Les accidents vasculaires cérébraux et les problèmes cardiaques liés à l’épigénétique immunitaire
Les dangers d’un AVC ne se limitent pas au cerveau. Un AVC peut endommager d’autres organes, comme le cœur, en déclenchant une réaction inflammatoire systémique. En effet, selon des scientifiques de l’Université Ludwig Maximilian (LMU) de Munich, cette réaction inflammatoire constitue un axe cerveau-cœur, qui peut aider à expliquer les comorbidités chroniques qui peuvent se développer après un AVC provoquant une lésion cérébrale aiguë. Ces comorbidités comprennent des troubles cognitifs et la démence, une dépression post-AVC, des événements cardiaques, une inflammation vasculaire persistante et des troubles métaboliques induits par l’AVC.
Des scientifiques basés à la LMU et dirigés par le Dr Arthur Liesz, chef de groupe à l’Institut de recherche sur les accidents vasculaires cérébraux et la démence de la LMU, ont émis l’hypothèse selon laquelle les comorbidités pourraient avoir une cause immunologique commune. Mais cette hypothèse serait difficile à tester. Comme les scientifiques le savaient, les effets chroniques post-AVC sur l’immunité systémique avaient été sous-explorés.
Pour tester l’effet potentiel de l’AVC sur l’inflammation systémique à long terme, Liesz et ses collègues ont réalisé une analyse complète du séquençage de l’ARNm monocellulaire des cellules myéloïdes du sang et de plusieurs organes périphériques. Ces cellules, que les scientifiques ont obtenues à partir d’un modèle expérimental d’AVC ischémique, avaient déjà été associées aux conséquences inflammatoires d’une lésion cérébrale en phase aiguë.
Ces travaux ont révélé des modifications pro-inflammatoires persistantes des monocytes/macrophages dans plusieurs organes jusqu’à trois mois après une lésion cérébrale, notamment au niveau du cœur, entraînant une fibrose et un dysfonctionnement cardiaques chez les souris et les patients victimes d’un AVC. Cette découverte a été récemment communiquée, avec des détails supplémentaires, dans la revue Cell , dans un article intitulé « Innate immune memory after brain injury drives induced heart dysfunction ».

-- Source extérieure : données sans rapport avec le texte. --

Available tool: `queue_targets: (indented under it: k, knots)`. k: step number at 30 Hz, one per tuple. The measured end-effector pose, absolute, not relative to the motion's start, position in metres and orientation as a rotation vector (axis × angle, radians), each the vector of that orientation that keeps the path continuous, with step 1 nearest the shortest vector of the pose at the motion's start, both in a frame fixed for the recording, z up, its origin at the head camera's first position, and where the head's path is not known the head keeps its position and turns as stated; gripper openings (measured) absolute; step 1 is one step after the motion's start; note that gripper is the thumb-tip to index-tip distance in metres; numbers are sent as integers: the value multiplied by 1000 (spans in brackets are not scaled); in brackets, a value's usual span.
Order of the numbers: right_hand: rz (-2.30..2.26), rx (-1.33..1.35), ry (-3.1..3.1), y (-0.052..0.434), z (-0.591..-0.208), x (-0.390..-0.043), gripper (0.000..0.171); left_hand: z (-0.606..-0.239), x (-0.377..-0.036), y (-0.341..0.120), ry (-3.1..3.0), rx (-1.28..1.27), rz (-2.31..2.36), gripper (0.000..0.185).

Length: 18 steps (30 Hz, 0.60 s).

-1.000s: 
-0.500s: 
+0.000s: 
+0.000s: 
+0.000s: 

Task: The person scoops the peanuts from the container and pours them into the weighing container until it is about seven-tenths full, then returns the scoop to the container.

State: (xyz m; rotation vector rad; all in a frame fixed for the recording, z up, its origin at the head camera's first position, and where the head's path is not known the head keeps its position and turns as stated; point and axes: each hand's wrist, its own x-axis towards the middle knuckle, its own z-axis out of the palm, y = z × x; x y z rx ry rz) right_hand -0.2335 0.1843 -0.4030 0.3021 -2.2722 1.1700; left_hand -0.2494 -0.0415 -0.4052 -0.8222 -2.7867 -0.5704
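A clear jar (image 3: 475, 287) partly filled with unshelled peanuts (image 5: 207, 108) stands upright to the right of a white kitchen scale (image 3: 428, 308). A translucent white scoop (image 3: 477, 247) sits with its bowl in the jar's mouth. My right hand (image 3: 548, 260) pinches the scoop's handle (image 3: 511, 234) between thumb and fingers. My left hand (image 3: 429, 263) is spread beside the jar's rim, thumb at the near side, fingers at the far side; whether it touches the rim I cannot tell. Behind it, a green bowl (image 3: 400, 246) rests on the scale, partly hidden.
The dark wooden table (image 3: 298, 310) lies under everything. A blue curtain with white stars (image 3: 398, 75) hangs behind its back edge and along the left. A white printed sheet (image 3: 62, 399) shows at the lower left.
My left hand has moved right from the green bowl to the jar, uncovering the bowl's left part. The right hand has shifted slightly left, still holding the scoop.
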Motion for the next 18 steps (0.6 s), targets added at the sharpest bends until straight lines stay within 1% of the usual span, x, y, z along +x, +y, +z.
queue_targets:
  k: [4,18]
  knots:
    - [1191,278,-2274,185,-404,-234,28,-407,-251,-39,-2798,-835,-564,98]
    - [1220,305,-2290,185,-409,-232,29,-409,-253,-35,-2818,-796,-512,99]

« En neutralisant l’IL-1β post-AVC ou en bloquant le trafic des monocytes pro-inflammatoires avec un inhibiteur CCR2/5, nous avons empêché le dysfonctionnement cardiaque post-AVC », ont poursuivi les auteurs. « De telles thérapies ciblant l’immunité pourraient potentiellement prévenir diverses comorbidités médiées par l’IL-1β, offrant ainsi un cadre pour l’immunothérapie de prévention secondaire. »
En substance, Liesz et ses collègues ont découvert que l’origine des dysfonctionnements dans d’autres parties du corps réside dans la mémoire immunologique des cellules hématopoïétiques de la moelle osseuse. Grâce au séquençage unicellulaire, les scientifiques ont démontré la présence de modifications pro-inflammatoires permanentes dans le transcriptome de certaines cellules immunitaires (monocytes/macrophages) de plusieurs organes. En d’autres termes, certains segments de gènes y sont transcrits différemment après l’AVC, ce qui déséquilibre le protéome. Ces modifications épigénétiques se produisent le plus souvent dans le cœur, où elles peuvent provoquer des cicatrices et altérer la fonction de pompage.
Comme l’a fait remarquer Liesz, son équipe « a réussi à identifier la protéine IL-1β comme le principal responsable des modifications épigénétiques qui affectent la mémoire immunologique après un accident vasculaire cérébral ».
Les chercheurs ont démontré sur un modèle murin le lien entre la formation modifiée du sang dans la moelle osseuse par une surexpression de l’IL-1β et les dysfonctionnements cardiaques. De plus, ils ont montré que le blocage de l’IL-1b et l’inhibition de la migration des cellules pro-inflammatoires vers le cœur permettaient de prévenir avec succès les problèmes cardiaques après un AVC.
« Ces résultats sont extrêmement significatifs », a déclaré Liesz. « Ils ouvrent la voie à des approches thérapeutiques efficaces pour la prévention des maladies cardiaques secondaires après un accident vasculaire cérébral. »
Les auteurs de l’étude estiment que les mécanismes épigénétiques qu’ils ont décrits pour la reprogrammation du système immunitaire dans l’axe cerveau-cœur créeront un nouveau cadre pour expliquer le développement de diverses comorbidités médiées par l’IL-1β et pour développer des traitements pour celles-ci.